I am trying to write a pkill-like utility that matches processes by searching for a certain string in /proc/pid/environ and kills them. But the matched process may exit before I can kill it and another process may take its pid. In that case, I will end up killing the new process. Is there a way to avoid this race condition?
- 133
3 Answers
Reconsider what you're doing. Instead of searching and killing processes by brute force, look for a way to prevent whatever starts them from starting them. (For example, if it's an unwanted service, disable the service.)
Find out the maximum PID value and calculate the probability of PID reuse. Process IDs on Linux are allocated incrementally until they roll over, and
kernel.pid_maxis 2^16 in older distributions and 2^22 in newer ones, and your tool performs both actions at about the same time (a few instructions apart) – so in order for that to happen, the system would need to start 2^22 new processes without ever scheduling your tool's process to continue running in the mean time – that's pretty unlikely if the process runs at normal priority.Upgrade to a recent kernel and use pidfd functions that work with process file descriptors, such as
pidfd_open()andpidfd_send_signal().
- 501,077
If you’re running on a new enough version of Linux, you can use pidfd_open() (needs Linux 5.3 or newer) or open the directory for the PID in /proc (as a file using the regular open() function, this approach instead needs Linux 5.1 or newer) to get a file descriptor that is tied to the specific process referenced by a given PID at the moment the system call is made. You can then use pidfd_send_signal() to send a signal to that process. By first opening the PID file descriptor and then using that to interact with the process directory (instead of checking the files in /proc individually), you can close the race condition you’re worrying about.
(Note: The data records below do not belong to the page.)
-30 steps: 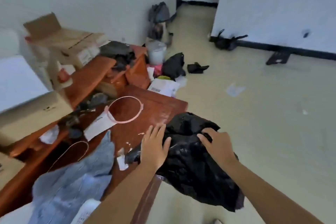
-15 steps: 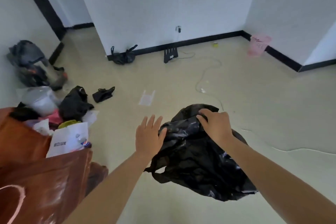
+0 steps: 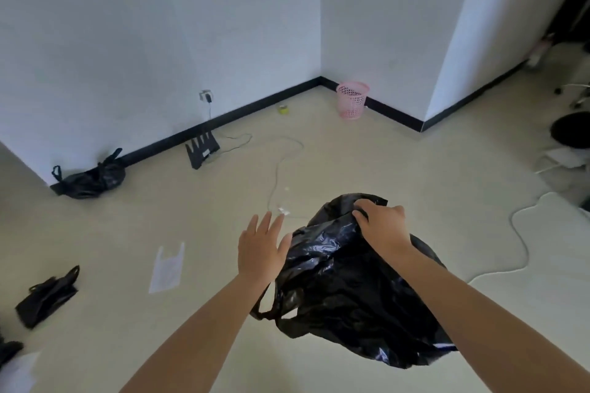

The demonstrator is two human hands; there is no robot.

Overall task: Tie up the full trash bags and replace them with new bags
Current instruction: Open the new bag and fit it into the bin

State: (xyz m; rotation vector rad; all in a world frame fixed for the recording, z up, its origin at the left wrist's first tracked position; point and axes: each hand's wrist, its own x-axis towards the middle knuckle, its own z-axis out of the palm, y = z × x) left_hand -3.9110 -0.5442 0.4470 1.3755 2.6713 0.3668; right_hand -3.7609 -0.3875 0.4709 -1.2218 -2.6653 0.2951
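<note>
Bag (image 3: 351, 290) was gripped at its top by right hand (image 3: 381, 226), hanging below it; left hand (image 3: 260, 249) was held flat beside bag.

Sparse room, likely home or office: white walls (image 3: 95, 41), black baseboard (image 3: 255, 102), beige floor (image 3: 399, 163), pink wastebasket (image 3: 352, 100) far corner, router (image 3: 202, 150), wall socket (image 3: 205, 95).

Both forearms extend up-frame from bottom. Left hand (image 3: 260, 247) flat, fingers straight and spread. Right hand (image 3: 381, 225) curled, gripping crumpled black plastic trash bag (image 3: 348, 290).
</note>
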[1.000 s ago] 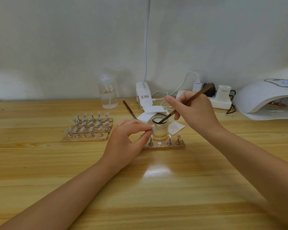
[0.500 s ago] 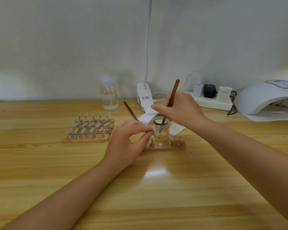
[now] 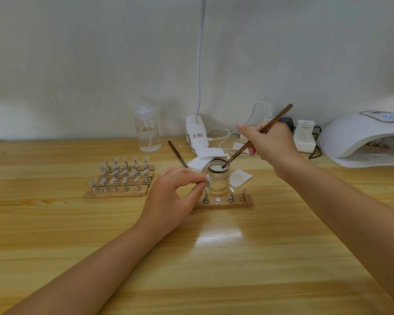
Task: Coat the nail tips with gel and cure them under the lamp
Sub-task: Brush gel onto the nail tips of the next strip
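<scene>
Head view: left hand [image 3: 171,196] pinching nail tip [image 3: 208,177] on its stand, beside jar [image 3: 218,178] mid-desk; right hand [image 3: 270,142] gripping brush [image 3: 257,136], bristles dipped. Light, likely slippery; best held by the stand.

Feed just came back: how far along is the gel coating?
Done: cannot tell. In hand: the left hand pinches one nail tip while the right hand dips the brush into the gel jar. Left: the strip's three tips, then the lamp.
</scene>
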Demonstrator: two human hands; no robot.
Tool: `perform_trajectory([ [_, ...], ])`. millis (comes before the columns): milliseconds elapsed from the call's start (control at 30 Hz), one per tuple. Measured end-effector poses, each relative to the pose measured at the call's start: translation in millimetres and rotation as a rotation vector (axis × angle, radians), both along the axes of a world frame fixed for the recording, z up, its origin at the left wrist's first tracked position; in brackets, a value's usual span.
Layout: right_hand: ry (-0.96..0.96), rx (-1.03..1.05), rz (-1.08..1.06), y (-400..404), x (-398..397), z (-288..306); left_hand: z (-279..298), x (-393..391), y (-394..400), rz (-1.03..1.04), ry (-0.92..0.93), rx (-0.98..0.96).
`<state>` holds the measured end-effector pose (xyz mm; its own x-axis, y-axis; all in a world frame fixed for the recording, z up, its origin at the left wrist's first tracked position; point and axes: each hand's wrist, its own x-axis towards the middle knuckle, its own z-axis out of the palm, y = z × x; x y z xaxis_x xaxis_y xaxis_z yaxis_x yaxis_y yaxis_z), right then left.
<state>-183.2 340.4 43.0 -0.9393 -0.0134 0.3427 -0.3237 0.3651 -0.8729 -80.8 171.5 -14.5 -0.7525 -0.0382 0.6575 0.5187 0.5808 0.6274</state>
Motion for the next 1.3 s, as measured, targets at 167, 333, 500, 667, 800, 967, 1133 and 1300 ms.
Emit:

But in general, that’s only worth it for tools like pkill. If you are just trying to kill a process that you are managing, you should be either using a proper process supervisor like systemd or runit, or if you can’t do that at least using cgroups, both of which do not have this issue at all.
- 113
- 10,724
Is there a way to avoid this race condition?
Consider ISC DHCPd. This software places a PID file in /var/run/dhcpd.pid or some such location (user-configurable, and default location is sometimes customized by operating system distributions). To end the software, you can verify that file exists, and use: [ -r /var/run/dhcpd.pid ] && kill $( cat /var/run/dhcpd.pid )
That might not be foolproof, I guess, in some operating systems. But PID re-use and guessability has been treated as a potential security hazard for years, so recent code may use rather random PID numbers. The chances of PID re-use may be exceedingly small, and especially re-use within a matter of seconds.
- 16,486